Regarding physical interpretations of the Kohn-Sham orbitals: correlations between Kohn-Sham and conventional (ab initio and by implication semiempirical) MOs have been found:
 1) R. Stowasser, R. Hoffmann, JACS, 1999, _121_, 3414
 2) E. J. Baerends, Theoretical Chemistry Accounts, 2000, _103_, 265.
 3) D-P Chong et al., J Phys Chem A, J Chem Phys, 2002, _116_, 1760.
 4) C-G Zhan et al., J Phys Chem A, 2003, _107_, 4184.
 See too:
 a) H. M. Muchall et al., Can J Chem, 1998, _76_, 221
 b) J. Fabian et al.,  J Mlec Modelling, 2000, _6_, 177.

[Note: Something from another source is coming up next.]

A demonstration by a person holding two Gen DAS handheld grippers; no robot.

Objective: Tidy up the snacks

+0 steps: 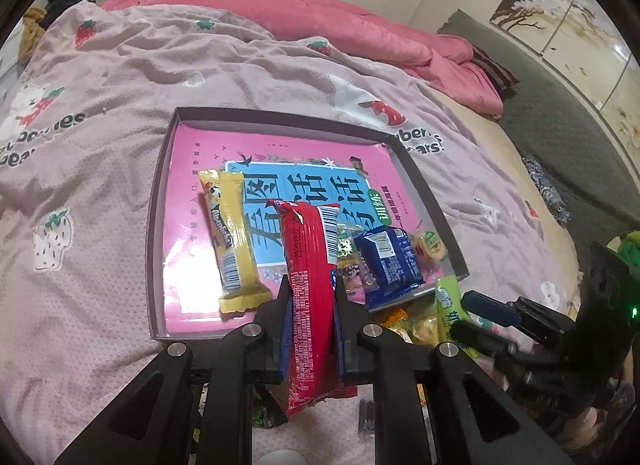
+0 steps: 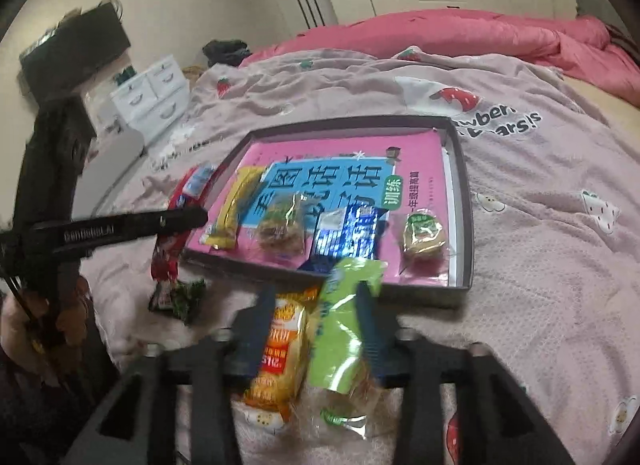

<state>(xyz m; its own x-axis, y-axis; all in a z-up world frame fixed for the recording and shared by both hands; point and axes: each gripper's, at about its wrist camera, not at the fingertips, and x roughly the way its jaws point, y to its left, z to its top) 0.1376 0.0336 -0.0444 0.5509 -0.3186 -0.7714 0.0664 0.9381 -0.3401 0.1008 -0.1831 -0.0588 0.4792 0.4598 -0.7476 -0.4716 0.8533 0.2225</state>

 c) T. Kar et al., J Phys Chem A, 2000, _104_, 9953.
 EL
 ====
 Andreas Serr wrote:
 
 Dear all,
 S. I. Gorelsky and A. B. P. Lever used ZINDO and TD-DFT a lot for calculating
 absorption spectra of (charged) transition metal complexes. There are numerous
 papers where they used both techniques, but this one might be a good start:
 J Organomet Chem, 635 (2001) 187-196.
 The conclusions are that both methods yield similar results, most interestingly,
 that this also applies to the calculated MOs (Kohn-Sham-orbitals vs.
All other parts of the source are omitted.